After Corey Ulmer, 41, died at Chicago’s Cook County Jail on June 21, 2024, deputies of Sheriff Tom Dart informed the detainee’s survivors that “he went to the hospital, and unfortunately he didn’t make it,” recalled Robert Robinson, the dead man’s stepfather. Three days later a Sheriff’s Department spokesman reiterated that Ulmer died of a “medical emergency.”
But just two days after that, on June 26, 2024, an internal report by the sergeant in charge at the time documented a violent confrontation, during which Ulmer became “combative” and tried to “head butt” him; after that, guards beat Ulmer and body-­slammed him before a nurse injected him with sedatives. Ulmer, who was bipolar, was sedated with his hands cuffed in front of him, according to the report by Sgt. Enrique Reyes, before the nurse was “unable to get vitals” from the detainee. Yet the following day, on June 27, 2024, Sheriff’s Dart’s spokesman still insisted that “Mr. Ulmer died after suffering a medical emergency.”

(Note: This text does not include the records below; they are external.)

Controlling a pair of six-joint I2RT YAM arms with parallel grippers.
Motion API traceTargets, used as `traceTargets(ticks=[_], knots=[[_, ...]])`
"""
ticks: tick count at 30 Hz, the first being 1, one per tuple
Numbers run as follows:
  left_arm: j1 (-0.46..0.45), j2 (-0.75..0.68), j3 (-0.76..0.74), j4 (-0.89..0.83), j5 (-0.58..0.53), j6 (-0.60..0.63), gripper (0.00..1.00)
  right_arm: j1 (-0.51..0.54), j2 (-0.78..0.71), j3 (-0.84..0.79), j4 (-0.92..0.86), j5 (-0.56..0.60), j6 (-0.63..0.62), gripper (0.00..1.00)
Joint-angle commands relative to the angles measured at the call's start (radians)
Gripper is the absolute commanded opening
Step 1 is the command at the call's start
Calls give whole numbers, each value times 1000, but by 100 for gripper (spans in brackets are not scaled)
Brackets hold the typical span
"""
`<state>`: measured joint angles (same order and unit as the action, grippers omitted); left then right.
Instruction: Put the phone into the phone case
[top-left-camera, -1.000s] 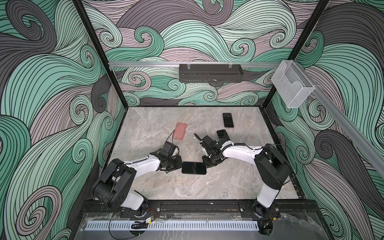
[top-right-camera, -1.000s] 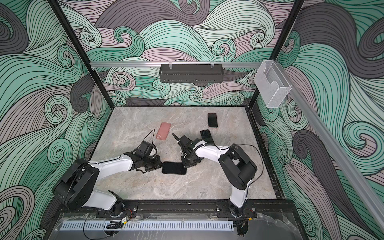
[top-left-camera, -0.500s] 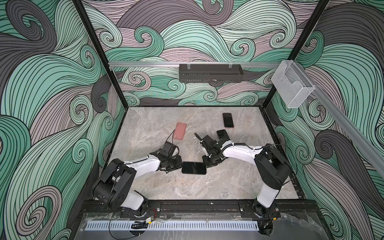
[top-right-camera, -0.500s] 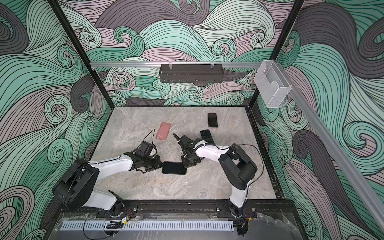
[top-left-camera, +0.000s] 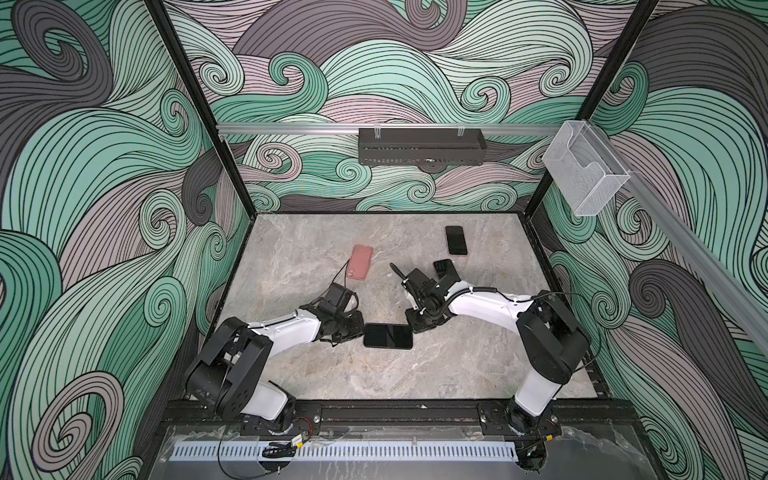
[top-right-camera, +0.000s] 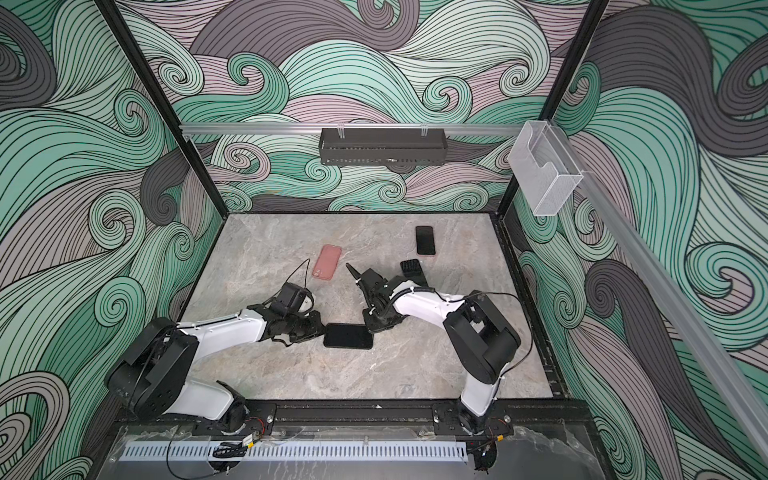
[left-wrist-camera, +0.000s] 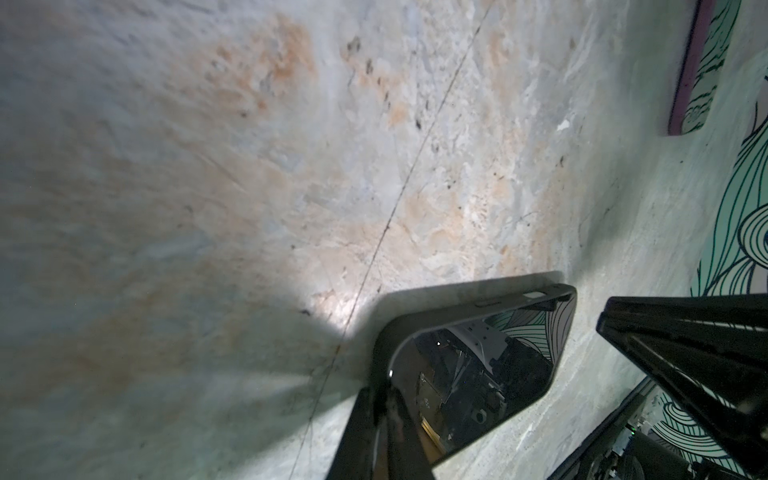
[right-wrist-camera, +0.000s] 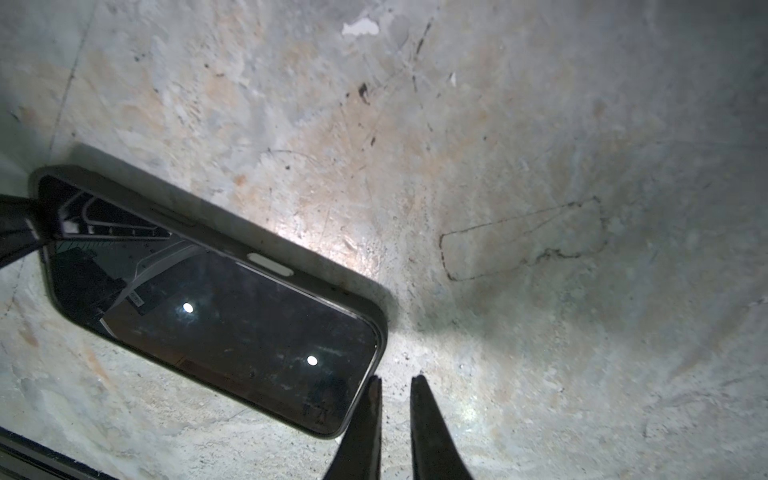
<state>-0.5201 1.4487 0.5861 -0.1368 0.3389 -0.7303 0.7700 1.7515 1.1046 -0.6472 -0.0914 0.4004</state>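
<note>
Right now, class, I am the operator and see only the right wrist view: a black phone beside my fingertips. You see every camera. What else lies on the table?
Observer: A pink case lies farther back, slightly left, apart from your phone.
Operator: Any other phone?
Observer: Yes, a second black phone lies near the back right.
Operator: What is the dark thing at the far corner?
Observer: The left gripper, low at that end.

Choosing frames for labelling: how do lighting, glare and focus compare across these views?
In both top views: even light, sharp, phone screen dark, no glare; right wrist view: two bright spots reflected on its screen, a glare patch on the table beside it; left wrist view: near table blurred, screen mirroring the patterned wall.
</note>
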Motion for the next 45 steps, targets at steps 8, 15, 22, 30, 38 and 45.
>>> traceTargets(ticks=[8,15,22,30,38,45], knots=[[-8,-19,1,-43,-17,-1,11,-4,24,1,28,-53,4,17],[-7,-19,1,-43,-17,-1,11,-4,58,2,33,-54,4,17],[-6,-19,3,-43,-17,1,11,-3,102,-6,22,-26,7,17],[-8,-17,-3,-29,-15,-3,11,17,155,-5,1,-9,1,16],[-7,-19,1,-40,-18,-4,11,35,190,-6,-31,20,-8,16],[1,-120,48,-166,-92,-20,21,42,125,24,-49,20,-113,27]])
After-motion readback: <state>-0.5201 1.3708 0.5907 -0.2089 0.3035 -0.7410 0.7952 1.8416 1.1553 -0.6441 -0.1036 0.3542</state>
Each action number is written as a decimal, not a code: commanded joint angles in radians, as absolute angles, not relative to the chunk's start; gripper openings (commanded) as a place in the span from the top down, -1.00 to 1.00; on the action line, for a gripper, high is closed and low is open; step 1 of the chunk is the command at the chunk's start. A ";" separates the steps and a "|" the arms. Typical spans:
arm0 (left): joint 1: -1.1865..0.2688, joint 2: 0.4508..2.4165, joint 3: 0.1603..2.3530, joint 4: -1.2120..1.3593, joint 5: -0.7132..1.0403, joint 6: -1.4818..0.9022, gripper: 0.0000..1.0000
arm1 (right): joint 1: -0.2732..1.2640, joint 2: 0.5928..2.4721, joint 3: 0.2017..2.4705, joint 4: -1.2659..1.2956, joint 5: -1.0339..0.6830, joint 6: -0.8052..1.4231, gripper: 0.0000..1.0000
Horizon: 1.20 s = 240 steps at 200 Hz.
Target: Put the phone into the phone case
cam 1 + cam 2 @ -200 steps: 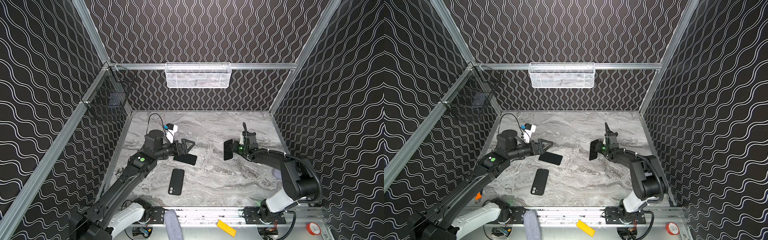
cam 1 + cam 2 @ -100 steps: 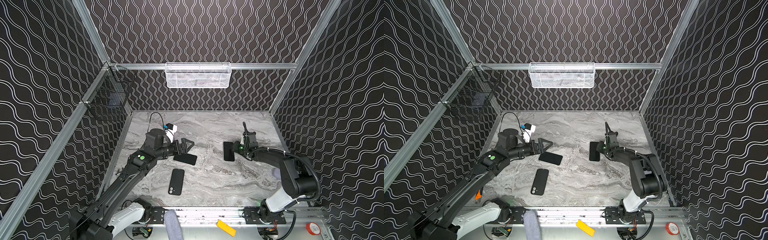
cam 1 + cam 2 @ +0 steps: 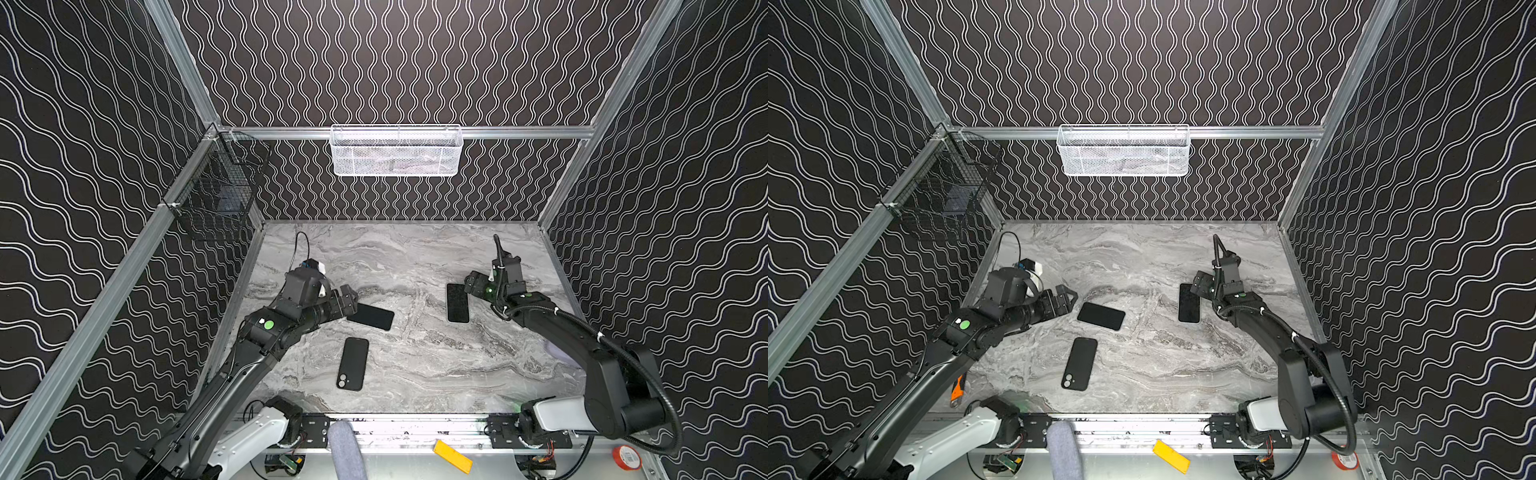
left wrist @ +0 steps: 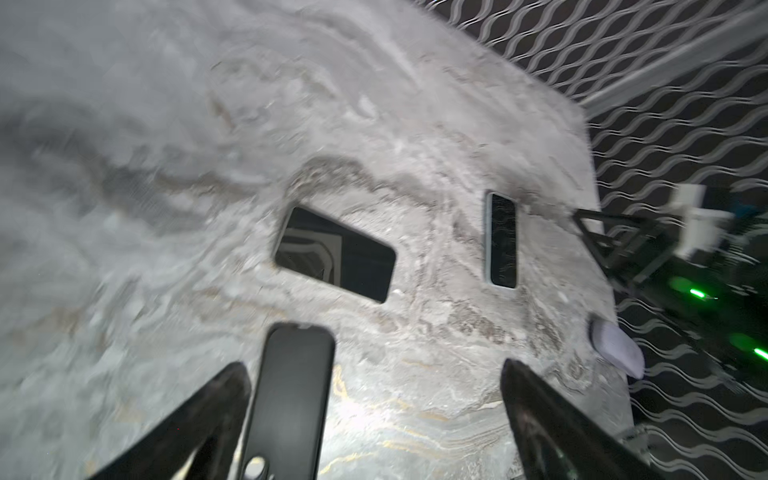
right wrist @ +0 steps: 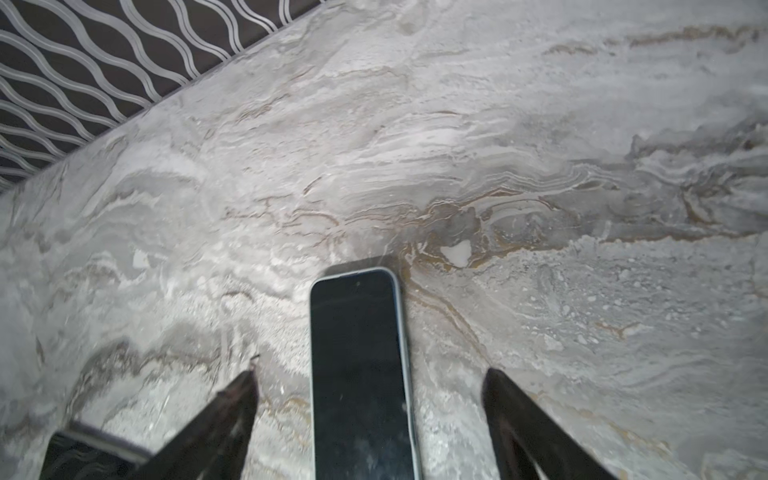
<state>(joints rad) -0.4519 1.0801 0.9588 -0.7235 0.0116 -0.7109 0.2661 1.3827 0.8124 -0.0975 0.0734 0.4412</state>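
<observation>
nothing's in yet: left pincer (image 3: 352, 300) and right pincer (image 3: 469, 286) both open, empty; phone (image 3: 458, 302) flat on counter (image 3: 415, 257), case (image 3: 352, 363) at its 8 o'clock

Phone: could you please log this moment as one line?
phone flat on table | right gripper open, not gripping | left gripper open
</observation>
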 commanded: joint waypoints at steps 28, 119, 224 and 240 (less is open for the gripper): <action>-0.451 1.037 0.862 -0.787 0.010 -0.773 -0.84 | 0.369 1.330 0.767 -0.197 0.082 0.431 -0.68; -0.648 1.062 0.784 -0.747 -0.002 -0.847 -0.49 | 0.520 1.168 0.592 -0.161 -0.015 0.491 -0.67; -0.955 1.449 0.834 -0.671 -0.192 -1.120 -0.37 | 0.520 0.951 0.531 -0.259 0.057 0.507 -0.70; -0.963 1.501 0.836 -0.634 -0.182 -1.104 -0.37 | 0.519 0.942 0.519 -0.262 0.059 0.507 -0.70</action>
<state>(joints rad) -0.9504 1.4406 0.8227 -0.6888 -0.1509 -1.0996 0.5194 0.9554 0.5335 -0.2428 0.0402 0.4896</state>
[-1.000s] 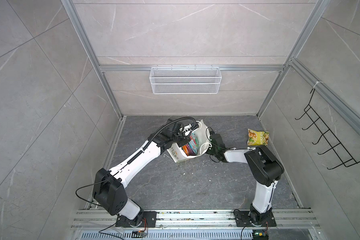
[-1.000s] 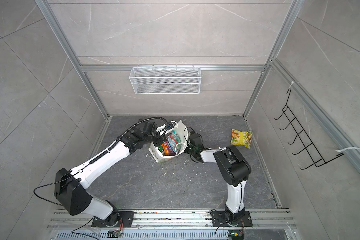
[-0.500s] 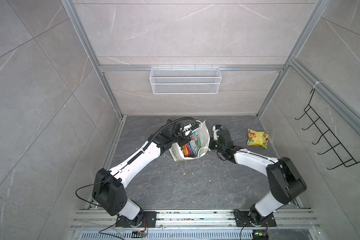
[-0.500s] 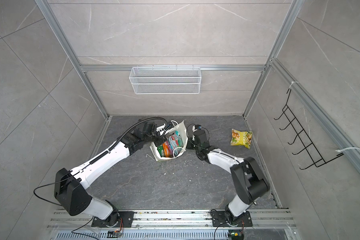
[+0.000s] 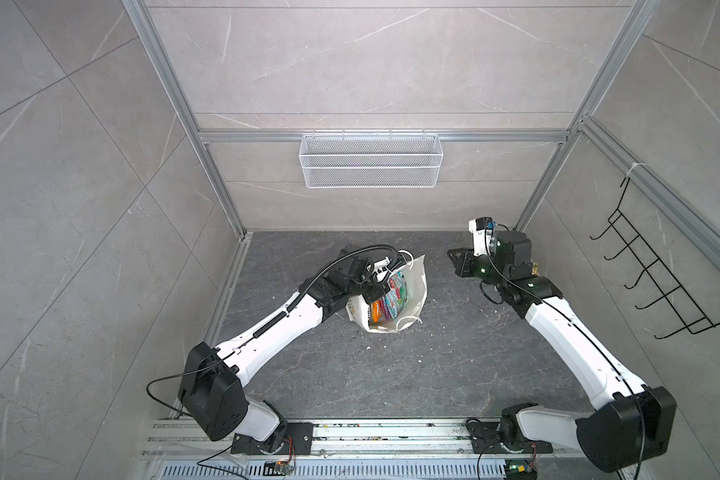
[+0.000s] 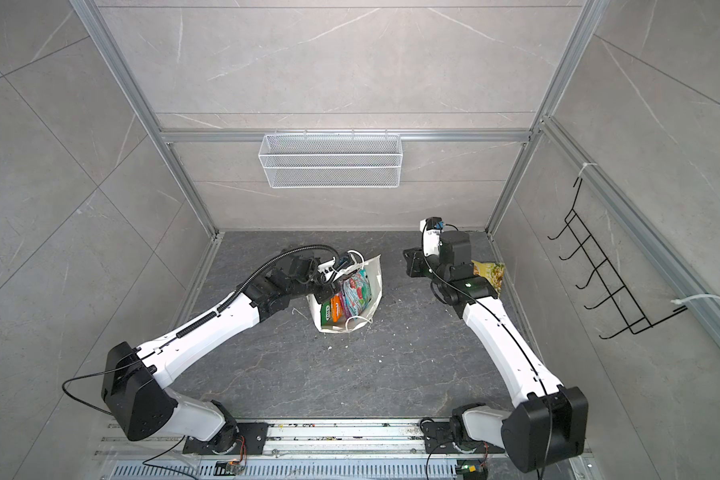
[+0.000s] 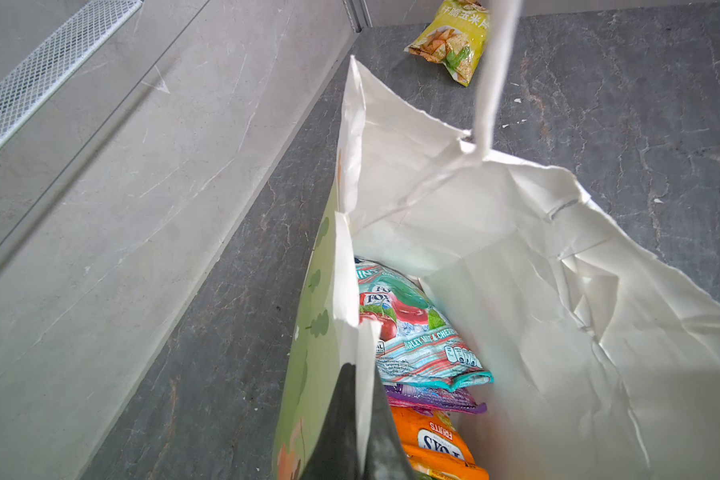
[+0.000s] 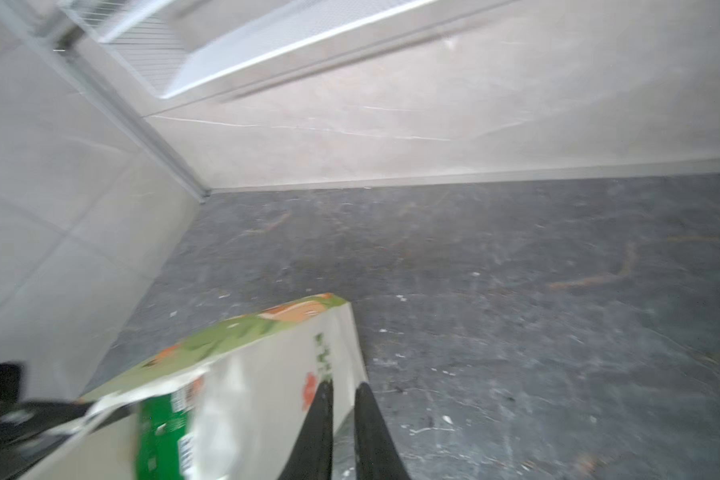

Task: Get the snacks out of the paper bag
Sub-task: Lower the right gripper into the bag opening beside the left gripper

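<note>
Paper bag (image 5: pixel 414 286) (image 6: pixel 373 286) stands on the grey floor (image 5: pixel 350 374) approx mid-cell w/ its mouth open, seen in both top views. L gripper (image 5: pixel 370 296) (image 7: pixel 360 374) is clamped on the bag's rim on the L arm's side. The L wrist view shows the white paper edge pinched between the two dark fingers (image 7: pixel 341 415). Inside the bag, packed side by side: teal packet (image 7: pixel 420 332), purple packet (image 7: pixel 433 397) next to it, then orange packet (image 7: pixel 437 440). A green packet (image 6: pixel 328 311) shows in a top view. White cord handle (image 5: pixel 408 322) droops over the bag's front edge. R gripper (image 5: pixel 451 252) (image 8: pixel 341 386) sits apart from the bag on its right, tips aimed toward it. The R wrist view is blurred but shows a narrow gap between the fingers w/ nothing in it. Yellow chip bag (image 6: pixel 491 272) (image 7: pixel 454 41) lies on the floor by the R wall, outside the paper bag, partly behind the R arm. Wire basket (image 5: pixel 371 166) hangs on the rear wall, black hook rack (image 5: pixel 661 282) on the R wall.
</note>
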Controlling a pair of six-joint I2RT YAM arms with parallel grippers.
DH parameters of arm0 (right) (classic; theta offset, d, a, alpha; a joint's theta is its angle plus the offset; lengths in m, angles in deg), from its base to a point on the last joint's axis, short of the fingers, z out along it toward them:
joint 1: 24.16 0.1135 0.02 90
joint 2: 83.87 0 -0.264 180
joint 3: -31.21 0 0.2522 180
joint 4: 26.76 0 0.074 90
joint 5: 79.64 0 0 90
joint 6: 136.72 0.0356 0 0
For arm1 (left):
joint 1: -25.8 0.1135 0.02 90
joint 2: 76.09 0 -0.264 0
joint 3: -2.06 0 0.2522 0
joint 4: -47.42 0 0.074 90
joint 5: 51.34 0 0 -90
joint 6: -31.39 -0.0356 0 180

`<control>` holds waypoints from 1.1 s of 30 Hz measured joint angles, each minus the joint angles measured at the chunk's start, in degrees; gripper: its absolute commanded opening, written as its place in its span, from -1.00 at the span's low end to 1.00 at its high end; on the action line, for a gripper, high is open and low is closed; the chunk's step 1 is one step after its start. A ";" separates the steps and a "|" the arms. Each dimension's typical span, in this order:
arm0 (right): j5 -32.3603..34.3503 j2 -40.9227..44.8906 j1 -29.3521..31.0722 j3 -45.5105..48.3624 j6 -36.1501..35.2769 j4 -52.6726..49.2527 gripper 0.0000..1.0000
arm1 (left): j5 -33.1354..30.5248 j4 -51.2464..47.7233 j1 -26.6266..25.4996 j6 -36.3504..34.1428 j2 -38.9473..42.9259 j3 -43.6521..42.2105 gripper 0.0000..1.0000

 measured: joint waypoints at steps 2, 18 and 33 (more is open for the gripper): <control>-2.82 0.85 5.07 -0.68 -1.22 -1.20 -0.67 | 0.28 -0.02 -0.20 0.63 0.17 -0.31 -1.00; 3.74 -0.59 21.99 11.41 3.45 6.43 -0.39 | -0.02 0.02 -0.72 2.93 0.35 -0.42 -1.00; 19.50 -9.33 27.17 11.39 7.34 14.34 -0.16 | -0.81 0.74 -0.72 3.21 0.35 -0.42 -1.00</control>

Ulmer was incarcerated for violating the terms of his release on electronic monitoring to await trial for brandishing a pocketknife at a bus stop during a bipolar episode in January 2023. His attorney in that case, Jonathan S. Goldman, recalled that Ulmer “was a nice guy in a tight spot, and I felt for him.” Jesse Guth, another attorney and former county prosecutor hired by Ulmer’s family members after his death, said they were “shocked and outraged.”
Robinson recalled that his stepson “was fine when I talked to him” two days before he died. “He wasn’t delusional or anything. I don’t know what happened.” Meanwhile, 11 staffers have been reassigned at the jail. Results of an autopsy were still pending in early August 2024.